Mulher, 36 anos, antecedentes de doença hepática alcoólica com consumos superiores a 40 gr/dia, admitida por alteração do estado de consciência e deterioração do estado geral. Apresentava lentificação psicomotora, desnutrição, alterações gengivais com gengivorragias persistentes, equimoses generalizadas e tremores intencionais dos membros superiores.
Analiticamente com pancitopenia, destacando-se anemia normocítica hipoproliferativa (5.2g/dL) e hipoalbuminemia, sem outras alterações de relevo. O estudo medular revelou hipocelularidade, excluindo infiltração por doença hemato-oncológica primária.

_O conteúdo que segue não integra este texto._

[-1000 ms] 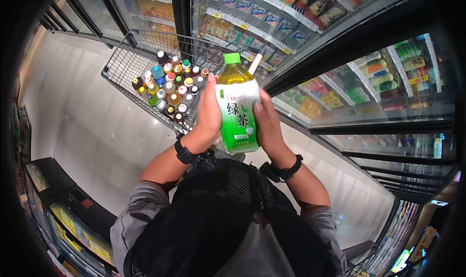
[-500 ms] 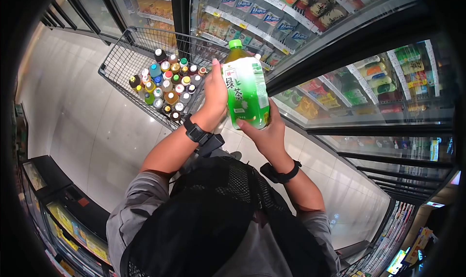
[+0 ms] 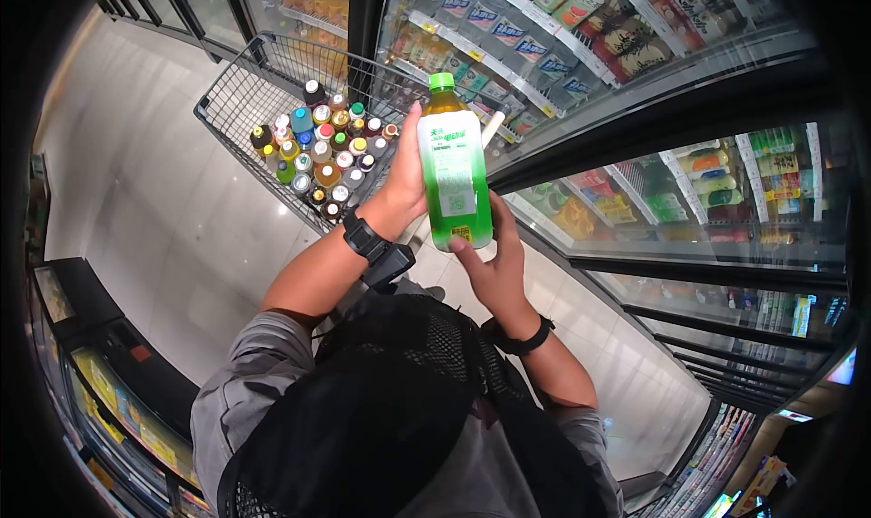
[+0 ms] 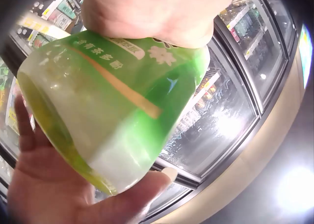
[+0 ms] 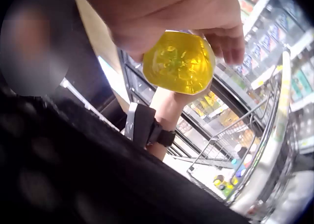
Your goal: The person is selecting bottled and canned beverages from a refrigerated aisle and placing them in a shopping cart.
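A large green tea bottle [image 3: 456,178] with a bright green cap [image 3: 441,82] is held up in front of the chest, the small-print side of its label facing the head camera. My left hand [image 3: 406,175] grips its left side, most fingers hidden behind it. Low on the other side, my right hand [image 3: 499,268] holds the bottle near its base, thumb in front and fingers round the side. In the left wrist view the bottle [image 4: 113,116] lies between both hands. Its yellow-looking base [image 5: 179,64] shows below my right hand [image 5: 181,13] in the right wrist view.
A wire shopping cart [image 3: 227,123] stands ahead to the left, with many capped bottles [image 3: 322,155] grouped inside. Glass-door drink coolers [image 3: 708,219] line the right side and the front. At the lower left is a low black display case [image 3: 118,337] on the tiled floor [image 3: 172,191].
The bottle has been turned about its length, so the big front characters have rotated out of sight and the small print shows. My right hand has shifted from its side down to its base.
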Demonstrator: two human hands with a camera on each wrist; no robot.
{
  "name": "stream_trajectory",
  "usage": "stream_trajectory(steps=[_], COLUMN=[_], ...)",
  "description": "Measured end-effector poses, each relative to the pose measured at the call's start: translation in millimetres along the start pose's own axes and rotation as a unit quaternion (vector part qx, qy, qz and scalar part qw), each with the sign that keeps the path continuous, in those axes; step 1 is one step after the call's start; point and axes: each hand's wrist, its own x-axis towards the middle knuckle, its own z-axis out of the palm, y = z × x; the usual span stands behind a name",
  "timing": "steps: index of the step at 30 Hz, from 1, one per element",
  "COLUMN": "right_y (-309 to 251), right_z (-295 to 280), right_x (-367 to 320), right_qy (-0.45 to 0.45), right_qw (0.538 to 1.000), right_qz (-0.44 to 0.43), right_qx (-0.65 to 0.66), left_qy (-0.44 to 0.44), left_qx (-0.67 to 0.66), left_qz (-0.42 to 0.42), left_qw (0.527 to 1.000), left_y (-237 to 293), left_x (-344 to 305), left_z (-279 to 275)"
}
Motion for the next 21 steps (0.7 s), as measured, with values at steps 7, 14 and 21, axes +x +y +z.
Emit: stream_trajectory(steps=[7,14,21], right_y=[6,9,12], right_z=[2,1,-4], right_x=[4,4,1], right_qy=[-0.082,-0.067,-0.098], right_qw=[0.917,0.925,0.898], right_qz=[0.197,0.188,0.179], right_qx=[0.338,0.322,0.390], left_qy=[-0.008,-0.023,-0.037], left_qx=[0.004,0.009,0.048], left_qz=[-0.005,-0.010,0.000], left_qw=[1.000,1.000,0.998], left_y=[1,0,0], left_x=[6,12,2], left_z=[-1,-2,11])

Face a desnutrição e exclusão de outras etiologias iniciou empiricamente suplementação com ácido ascórbico (1gr/dia). Após 48 horas assistiu-se a melhoria significativa das alterações orais (Figuras 1 e 2) e estado geral da doente.
Apenas ao 3º dia de suplementação foi possível o doseamento de vitamina C sendo de 0,9 mg/dL (0,6-2).

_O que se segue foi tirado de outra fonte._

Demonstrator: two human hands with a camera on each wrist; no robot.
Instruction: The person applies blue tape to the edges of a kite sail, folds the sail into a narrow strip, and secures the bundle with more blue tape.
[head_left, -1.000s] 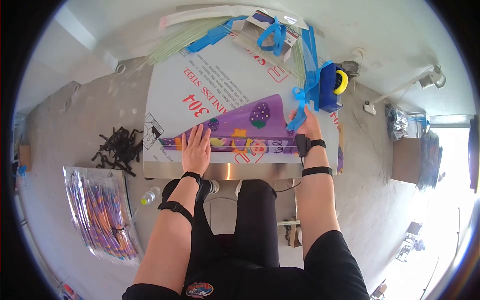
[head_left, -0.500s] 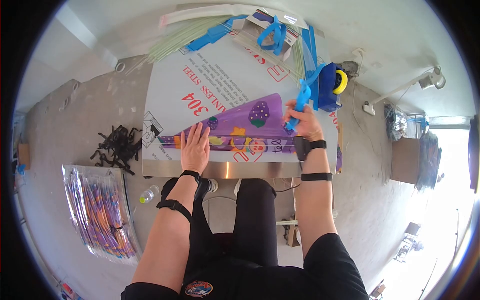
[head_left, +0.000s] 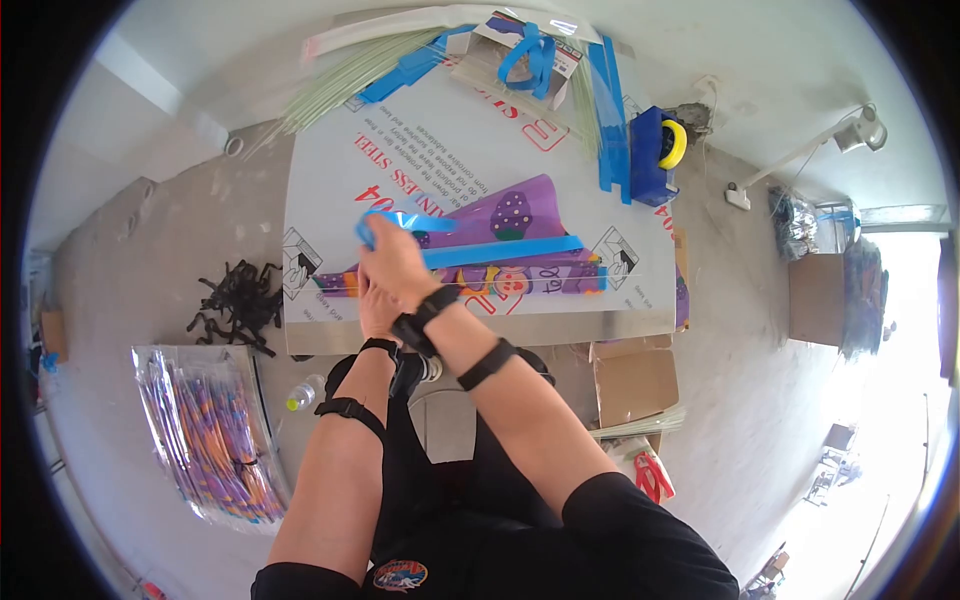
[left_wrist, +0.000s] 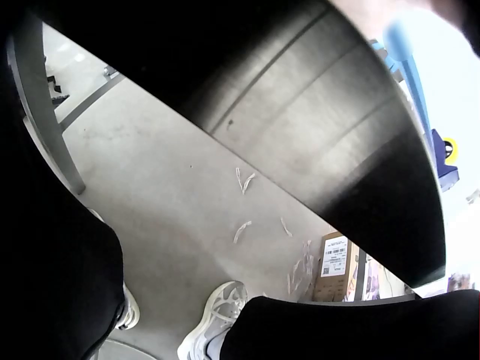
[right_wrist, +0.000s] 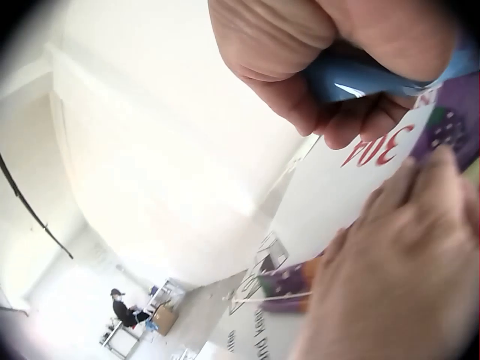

Após 4 meses de seguimento, sob abstinência alcoólica, dieta controlada e suplementação vitamínica, apresentou normalização do hemograma.
A vitamina C é fundamental na síntese de colagénio, metabolismo do ferro e neurotransmissores.1,2,3,4 A dose diária recomendada é de 75 e 90 mg para mulheres e homens, respetivamente.3,5
As primeiras descrições de escorbuto datam de 1550 A.C.6 Em países desenvolvidos a patologia é rara, contudo o alcoolismo é um fator de risco condicionando défices de ingestão e absorção vitamínicos.1,2
O escorbuto apresenta-se com fadiga, apatia, irritabilidade, lentificação psicomotora, tremor, hiperqueratose folicular, pêlos enrolados e equimoses.1,2,3,4 A cavidade oral exibe eritema, retração, hipertrofia gengival, hemorragias e cáries.1,2 A anemia, normalmente normocítica, relaciona-se com a gravidade e duração da doença,1 sendo multifatorial (hemólise, diminuição da hematopoiese, hemorragia, outros défices vitamínicos ou de ferro).3 A leucopenia manifesta-se em 1/3 dos casos.1
O diagnóstico é clínico.1 A concentração plasmática inferior a 0,2 mg/dL ajuda a confirmar o diagnóstico, contudo a ingestão recente pode normalizá-la, mantendo défice tecidular.1,5
O tratamento consiste na administração da vitamina 500-1000 mg/dia durante um mês.3
Figura I

Cáries, eritema e retração gengival com melhoria das gengivorragias após 48 horas de tratamento.
Figura II

Eritema e hipertrofia gengival com melhoria das gengivorragias após 48 horas de tratamento.